Continental Electrical Contractors, Inc. v. Cardinal Lighting Co.

8 Va. Cir. 126, 1985 Va. Cir. LEXIS 55
CourtFairfax County Circuit Court
DecidedJuly 18, 1985
DocketCase No. (Law) 66463
StatusPublished

This text of 8 Va. Cir. 126 (Continental Electrical Contractors, Inc. v. Cardinal Lighting Co.) is published on Counsel Stack Legal Research, covering Fairfax County Circuit Court primary law. Counsel Stack provides free access to over 12 million legal documents including statutes, case law, regulations, and constitutions.

Bluebook
Continental Electrical Contractors, Inc. v. Cardinal Lighting Co., 8 Va. Cir. 126, 1985 Va. Cir. LEXIS 55 (Va. Super. Ct. 1985).

Opinion

By JUDGE THOMAS A. FORTKORT

The case at bar involves a dispute between an electrical contractor, Continental Electrical Contractors, Inc.', and an electrical fixture supplier, Cardinal Lighting Company, Inc.

Continental^ for at least seven years, has purchased fixtures for various jobs from Cardinal Lighting. The relationship between the parties, while financially beneficial, has not been harmonious. While other disputes have occurred, the central theme seems to have been Continental’s habit of paying late although still claiming the discount for timely payment. The amounts in Question were small compared to the volume of business between the parties but Continental’s failure to adhere to Cardinal’s payment schedules had become á major irritant to Cardinal.

This case revolves around two bids for electrical contracts secured by Continental; a job for the American Society of Personnel Administrators and a job for Days Inn Motel. On each job, Continental had received bids from Cardinal which Continental incorporated into a successful low bid for the contract. Cardinal refused to ship fixtures to Continental on a credit basis and Continental [127]*127later went to other suppliers to secure the fixtures for the two jobs.

Cardinal claims that Continental was not credit worthy and its refusal to ship fixtures was done to protect Cardinal from loss which Cardinal claims it was entitled to do under Section 8.2-609 of the Uniform Commercial Code.

Continental asserts that Cardinal's withdrawal of credit forced Continental to purchase fixtures from other suppliers at a cost of $24,947.71 over Cardinal's bid price and that it is entitled to collect for these additional costs under Section 8.2-712 of the Uniform Commercial Code.

An electrical sub-contractor begins a contract bid by submitting the job plans and specifications to various fixture suppliers.
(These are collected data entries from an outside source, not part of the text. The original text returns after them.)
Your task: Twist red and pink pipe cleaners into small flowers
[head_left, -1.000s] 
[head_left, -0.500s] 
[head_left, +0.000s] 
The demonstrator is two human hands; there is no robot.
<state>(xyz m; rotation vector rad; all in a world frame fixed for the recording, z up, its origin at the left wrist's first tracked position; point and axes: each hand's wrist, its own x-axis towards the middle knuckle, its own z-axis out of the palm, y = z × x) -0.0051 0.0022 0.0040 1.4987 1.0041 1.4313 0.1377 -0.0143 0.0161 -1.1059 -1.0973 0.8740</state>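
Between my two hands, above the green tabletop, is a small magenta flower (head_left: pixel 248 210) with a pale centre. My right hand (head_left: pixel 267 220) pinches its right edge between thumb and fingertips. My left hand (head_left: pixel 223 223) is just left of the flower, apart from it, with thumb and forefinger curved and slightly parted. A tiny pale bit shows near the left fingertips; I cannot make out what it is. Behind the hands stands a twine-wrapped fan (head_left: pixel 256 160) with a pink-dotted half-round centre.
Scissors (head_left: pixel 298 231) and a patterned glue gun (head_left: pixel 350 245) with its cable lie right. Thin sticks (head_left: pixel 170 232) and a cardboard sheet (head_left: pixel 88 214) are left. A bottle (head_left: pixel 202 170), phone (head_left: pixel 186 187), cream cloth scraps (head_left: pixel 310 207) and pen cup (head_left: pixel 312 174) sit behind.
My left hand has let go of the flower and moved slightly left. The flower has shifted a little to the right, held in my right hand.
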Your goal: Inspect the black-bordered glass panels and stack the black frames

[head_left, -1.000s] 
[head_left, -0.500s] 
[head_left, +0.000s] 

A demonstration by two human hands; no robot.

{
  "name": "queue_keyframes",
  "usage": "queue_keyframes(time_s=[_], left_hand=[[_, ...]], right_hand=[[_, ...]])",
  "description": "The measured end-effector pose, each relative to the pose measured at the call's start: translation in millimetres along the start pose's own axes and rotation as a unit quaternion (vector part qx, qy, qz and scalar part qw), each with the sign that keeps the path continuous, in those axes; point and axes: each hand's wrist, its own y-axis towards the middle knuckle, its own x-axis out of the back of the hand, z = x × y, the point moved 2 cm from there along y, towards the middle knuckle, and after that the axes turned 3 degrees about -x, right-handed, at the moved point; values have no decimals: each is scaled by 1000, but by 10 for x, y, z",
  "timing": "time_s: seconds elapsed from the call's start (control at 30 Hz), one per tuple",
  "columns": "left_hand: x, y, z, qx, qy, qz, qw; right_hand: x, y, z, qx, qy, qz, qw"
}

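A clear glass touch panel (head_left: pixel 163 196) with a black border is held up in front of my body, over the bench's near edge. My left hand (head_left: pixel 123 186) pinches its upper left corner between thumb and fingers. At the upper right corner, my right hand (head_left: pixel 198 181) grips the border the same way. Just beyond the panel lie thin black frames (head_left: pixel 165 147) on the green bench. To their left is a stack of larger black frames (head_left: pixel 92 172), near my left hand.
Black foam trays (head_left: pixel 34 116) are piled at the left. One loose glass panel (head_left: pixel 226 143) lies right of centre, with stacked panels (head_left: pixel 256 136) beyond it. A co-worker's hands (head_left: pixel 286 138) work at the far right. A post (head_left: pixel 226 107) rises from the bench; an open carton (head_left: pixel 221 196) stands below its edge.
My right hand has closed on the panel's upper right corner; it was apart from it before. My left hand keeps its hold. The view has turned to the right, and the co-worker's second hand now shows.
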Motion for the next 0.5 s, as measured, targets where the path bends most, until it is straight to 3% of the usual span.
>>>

The supplier submits a bid to the electrical contractor close to the bid day, sometimes within hours of the bid deadline. The electrical contractor then uses the supply bid to formulate its overall bid. If the electrical contractor's bid is accepted, he notifies the supplier. The supplier guarantees its bid to the electrical contractor which the supplier made on bid day.

It is the custom and usage of the trade that supply bids are firm. The electrical contractor may ask the supplier to discount his bid by 5 to 10 percent, but the supplier cannot adjust his bid upward, once made on bid day. The supplier may offer substitution items of like quality which, presumably, the supplier can obtain at a lower price than the specified item. Nevertheless, if the owner or general contractor refuses to accept these substitutions, the supplier will perform at the agreed price. The custom is so strong that Cardinal officials could not recall a case where it had failed to honor its bid day price.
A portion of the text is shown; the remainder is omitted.